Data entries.
• • • • • • •

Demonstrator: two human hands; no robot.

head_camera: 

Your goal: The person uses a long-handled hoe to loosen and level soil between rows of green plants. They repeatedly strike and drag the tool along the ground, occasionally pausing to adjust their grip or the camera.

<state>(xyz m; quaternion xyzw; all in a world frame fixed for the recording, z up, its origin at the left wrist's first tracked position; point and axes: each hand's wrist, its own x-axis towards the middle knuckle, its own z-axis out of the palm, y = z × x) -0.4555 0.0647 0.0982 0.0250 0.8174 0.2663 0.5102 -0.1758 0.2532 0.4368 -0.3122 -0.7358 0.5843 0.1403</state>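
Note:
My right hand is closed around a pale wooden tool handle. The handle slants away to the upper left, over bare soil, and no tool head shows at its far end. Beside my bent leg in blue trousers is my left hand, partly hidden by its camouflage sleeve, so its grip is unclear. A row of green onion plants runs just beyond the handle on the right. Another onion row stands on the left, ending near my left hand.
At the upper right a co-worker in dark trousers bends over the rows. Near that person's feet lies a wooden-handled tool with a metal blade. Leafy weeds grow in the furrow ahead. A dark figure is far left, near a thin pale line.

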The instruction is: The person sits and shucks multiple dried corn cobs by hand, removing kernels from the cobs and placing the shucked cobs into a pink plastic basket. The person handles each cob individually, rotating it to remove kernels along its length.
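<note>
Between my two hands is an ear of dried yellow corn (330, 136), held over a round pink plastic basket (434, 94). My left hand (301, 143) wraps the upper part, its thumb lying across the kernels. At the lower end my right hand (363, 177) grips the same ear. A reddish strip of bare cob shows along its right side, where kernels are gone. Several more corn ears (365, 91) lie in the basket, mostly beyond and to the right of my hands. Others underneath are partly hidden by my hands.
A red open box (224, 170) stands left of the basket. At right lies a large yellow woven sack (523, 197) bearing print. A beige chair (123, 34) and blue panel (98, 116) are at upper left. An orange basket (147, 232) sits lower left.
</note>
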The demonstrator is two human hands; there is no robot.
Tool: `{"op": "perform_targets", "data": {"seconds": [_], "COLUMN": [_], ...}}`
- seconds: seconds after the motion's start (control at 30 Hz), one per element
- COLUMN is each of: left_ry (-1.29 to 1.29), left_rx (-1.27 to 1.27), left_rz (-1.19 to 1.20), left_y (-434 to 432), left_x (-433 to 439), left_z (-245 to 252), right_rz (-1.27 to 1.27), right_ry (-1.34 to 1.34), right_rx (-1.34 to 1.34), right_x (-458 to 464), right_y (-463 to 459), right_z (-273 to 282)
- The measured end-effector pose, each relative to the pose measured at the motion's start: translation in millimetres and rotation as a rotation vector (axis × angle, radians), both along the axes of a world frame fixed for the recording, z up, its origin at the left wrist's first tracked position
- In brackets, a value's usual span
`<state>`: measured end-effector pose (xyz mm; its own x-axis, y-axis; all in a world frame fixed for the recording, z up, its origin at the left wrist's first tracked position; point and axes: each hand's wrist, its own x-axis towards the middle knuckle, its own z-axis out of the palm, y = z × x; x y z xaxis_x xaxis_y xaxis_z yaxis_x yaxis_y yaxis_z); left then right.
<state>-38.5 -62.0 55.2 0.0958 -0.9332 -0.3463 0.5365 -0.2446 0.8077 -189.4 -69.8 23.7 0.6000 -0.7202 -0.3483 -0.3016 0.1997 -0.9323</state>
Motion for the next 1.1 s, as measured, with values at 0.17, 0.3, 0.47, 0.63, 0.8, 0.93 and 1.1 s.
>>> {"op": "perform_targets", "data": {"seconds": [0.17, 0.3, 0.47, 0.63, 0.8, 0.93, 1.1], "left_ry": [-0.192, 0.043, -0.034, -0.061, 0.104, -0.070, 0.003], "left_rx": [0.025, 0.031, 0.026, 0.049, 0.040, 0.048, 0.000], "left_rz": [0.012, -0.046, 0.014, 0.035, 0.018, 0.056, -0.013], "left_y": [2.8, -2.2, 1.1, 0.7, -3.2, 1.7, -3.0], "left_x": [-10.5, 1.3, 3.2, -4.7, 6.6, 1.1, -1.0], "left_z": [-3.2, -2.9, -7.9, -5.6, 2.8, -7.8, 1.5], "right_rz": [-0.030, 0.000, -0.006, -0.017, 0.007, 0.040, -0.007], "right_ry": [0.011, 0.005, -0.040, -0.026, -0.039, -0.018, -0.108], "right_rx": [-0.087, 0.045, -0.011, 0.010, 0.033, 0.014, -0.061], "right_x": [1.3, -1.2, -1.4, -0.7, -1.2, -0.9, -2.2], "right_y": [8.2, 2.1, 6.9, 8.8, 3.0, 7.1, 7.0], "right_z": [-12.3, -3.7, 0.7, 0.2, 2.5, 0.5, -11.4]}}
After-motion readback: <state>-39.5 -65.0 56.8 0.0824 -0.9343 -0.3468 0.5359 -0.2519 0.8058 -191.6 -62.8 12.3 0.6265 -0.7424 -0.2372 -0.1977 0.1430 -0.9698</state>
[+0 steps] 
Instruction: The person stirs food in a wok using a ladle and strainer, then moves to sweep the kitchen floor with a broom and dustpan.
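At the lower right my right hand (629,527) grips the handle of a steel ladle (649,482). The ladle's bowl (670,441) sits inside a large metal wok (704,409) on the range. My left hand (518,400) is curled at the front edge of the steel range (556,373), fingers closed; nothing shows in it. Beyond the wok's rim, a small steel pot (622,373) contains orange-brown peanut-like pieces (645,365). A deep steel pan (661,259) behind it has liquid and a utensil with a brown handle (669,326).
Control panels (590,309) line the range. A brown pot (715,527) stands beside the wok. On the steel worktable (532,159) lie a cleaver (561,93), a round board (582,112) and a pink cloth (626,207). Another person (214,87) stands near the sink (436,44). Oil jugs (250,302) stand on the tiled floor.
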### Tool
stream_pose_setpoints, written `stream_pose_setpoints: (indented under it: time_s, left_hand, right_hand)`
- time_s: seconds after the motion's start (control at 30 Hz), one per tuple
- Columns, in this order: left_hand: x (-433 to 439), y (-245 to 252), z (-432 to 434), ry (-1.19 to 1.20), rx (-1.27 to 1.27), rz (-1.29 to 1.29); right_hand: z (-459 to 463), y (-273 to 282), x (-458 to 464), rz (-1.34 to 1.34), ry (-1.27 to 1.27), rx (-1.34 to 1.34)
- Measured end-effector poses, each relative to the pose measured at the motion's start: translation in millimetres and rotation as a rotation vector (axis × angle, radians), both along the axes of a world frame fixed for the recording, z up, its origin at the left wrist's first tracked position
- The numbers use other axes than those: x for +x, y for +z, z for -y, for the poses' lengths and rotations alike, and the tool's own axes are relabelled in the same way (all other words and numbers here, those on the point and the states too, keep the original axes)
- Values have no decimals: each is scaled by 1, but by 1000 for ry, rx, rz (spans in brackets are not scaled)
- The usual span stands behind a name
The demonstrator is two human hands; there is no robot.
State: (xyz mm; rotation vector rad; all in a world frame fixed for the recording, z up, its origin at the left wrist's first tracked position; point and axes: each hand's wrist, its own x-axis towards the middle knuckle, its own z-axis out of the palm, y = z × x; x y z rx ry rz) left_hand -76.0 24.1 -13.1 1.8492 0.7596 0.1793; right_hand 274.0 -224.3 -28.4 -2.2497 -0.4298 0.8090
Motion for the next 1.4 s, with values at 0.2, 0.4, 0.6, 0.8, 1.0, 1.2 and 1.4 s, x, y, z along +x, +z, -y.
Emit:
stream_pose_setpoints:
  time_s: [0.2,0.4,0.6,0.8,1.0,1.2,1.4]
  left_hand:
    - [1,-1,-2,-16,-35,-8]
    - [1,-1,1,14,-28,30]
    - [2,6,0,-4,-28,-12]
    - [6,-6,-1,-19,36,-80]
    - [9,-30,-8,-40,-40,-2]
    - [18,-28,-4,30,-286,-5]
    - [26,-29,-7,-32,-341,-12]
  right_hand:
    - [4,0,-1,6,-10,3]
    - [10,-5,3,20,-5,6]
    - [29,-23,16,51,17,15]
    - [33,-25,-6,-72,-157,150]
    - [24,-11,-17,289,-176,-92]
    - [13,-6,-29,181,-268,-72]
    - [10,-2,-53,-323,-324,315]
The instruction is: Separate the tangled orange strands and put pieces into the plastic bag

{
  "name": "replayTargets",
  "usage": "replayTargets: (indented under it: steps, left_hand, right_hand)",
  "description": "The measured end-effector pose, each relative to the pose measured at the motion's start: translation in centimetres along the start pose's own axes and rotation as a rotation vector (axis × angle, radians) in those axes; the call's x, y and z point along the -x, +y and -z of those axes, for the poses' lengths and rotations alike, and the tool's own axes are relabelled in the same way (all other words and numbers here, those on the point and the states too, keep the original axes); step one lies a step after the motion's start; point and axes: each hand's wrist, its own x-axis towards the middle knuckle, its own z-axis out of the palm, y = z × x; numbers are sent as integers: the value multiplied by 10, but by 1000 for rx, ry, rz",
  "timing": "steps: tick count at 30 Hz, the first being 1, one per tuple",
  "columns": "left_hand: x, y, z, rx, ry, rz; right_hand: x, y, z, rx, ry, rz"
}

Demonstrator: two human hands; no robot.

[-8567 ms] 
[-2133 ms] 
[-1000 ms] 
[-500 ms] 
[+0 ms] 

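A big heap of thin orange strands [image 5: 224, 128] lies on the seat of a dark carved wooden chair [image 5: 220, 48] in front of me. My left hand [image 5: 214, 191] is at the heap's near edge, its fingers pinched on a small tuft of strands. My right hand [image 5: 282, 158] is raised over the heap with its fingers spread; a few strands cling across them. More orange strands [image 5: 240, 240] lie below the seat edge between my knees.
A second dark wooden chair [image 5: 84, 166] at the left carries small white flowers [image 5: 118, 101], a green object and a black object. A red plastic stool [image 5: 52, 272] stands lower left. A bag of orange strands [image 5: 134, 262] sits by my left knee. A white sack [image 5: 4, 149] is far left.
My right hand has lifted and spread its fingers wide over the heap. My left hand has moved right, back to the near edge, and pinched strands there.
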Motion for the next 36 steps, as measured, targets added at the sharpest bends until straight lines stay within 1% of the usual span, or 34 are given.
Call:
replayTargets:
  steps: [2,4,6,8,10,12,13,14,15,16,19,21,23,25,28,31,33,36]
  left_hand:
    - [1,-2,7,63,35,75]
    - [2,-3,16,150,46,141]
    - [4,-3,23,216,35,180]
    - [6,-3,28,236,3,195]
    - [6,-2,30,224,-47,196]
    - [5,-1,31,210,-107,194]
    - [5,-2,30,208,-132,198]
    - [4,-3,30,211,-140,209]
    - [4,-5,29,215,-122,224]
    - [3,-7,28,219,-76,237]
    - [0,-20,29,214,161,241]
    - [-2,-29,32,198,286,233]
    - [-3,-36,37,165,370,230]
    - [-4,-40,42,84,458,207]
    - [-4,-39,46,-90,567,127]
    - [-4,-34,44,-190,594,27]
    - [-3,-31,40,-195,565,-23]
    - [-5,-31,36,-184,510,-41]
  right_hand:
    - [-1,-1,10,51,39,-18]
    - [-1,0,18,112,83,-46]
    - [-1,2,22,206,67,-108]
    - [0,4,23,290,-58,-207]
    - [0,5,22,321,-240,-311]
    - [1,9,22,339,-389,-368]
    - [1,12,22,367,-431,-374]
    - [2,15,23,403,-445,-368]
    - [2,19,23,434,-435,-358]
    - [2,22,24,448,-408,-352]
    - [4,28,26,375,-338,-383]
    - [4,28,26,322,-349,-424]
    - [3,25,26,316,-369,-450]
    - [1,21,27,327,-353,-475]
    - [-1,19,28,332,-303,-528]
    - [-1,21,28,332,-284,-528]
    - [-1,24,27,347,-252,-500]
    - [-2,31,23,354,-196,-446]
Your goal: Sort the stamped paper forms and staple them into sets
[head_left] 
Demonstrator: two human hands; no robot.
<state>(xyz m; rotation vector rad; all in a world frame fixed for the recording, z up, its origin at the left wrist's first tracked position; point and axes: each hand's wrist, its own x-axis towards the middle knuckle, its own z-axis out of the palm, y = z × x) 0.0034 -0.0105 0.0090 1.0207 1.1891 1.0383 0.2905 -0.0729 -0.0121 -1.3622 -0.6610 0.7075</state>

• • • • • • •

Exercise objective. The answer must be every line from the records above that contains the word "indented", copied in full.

Solved exercise.
stream_pose_setpoints, written `stream_pose_setpoints: (indented under it: time_s, left_hand, right_hand)`
  "usage": "replayTargets: (indented under it: steps, left_hand, right_hand)",

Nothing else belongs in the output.